- _WHAT YOU SHOULD DO_: For the listing below, count the lines that contain "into" and report only the number.
○ ○ ○
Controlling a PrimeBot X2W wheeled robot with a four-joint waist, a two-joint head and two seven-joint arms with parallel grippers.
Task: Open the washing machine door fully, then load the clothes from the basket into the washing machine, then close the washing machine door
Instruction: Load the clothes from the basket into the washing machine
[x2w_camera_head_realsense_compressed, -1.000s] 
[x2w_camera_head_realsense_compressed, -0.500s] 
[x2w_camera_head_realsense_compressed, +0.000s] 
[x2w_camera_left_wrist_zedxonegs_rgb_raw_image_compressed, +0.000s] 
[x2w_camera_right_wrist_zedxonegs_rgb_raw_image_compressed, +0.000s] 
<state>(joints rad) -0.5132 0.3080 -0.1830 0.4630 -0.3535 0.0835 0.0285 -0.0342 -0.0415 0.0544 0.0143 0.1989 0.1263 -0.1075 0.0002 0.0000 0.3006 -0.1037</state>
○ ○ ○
- _YOUR SOLUTION_: 2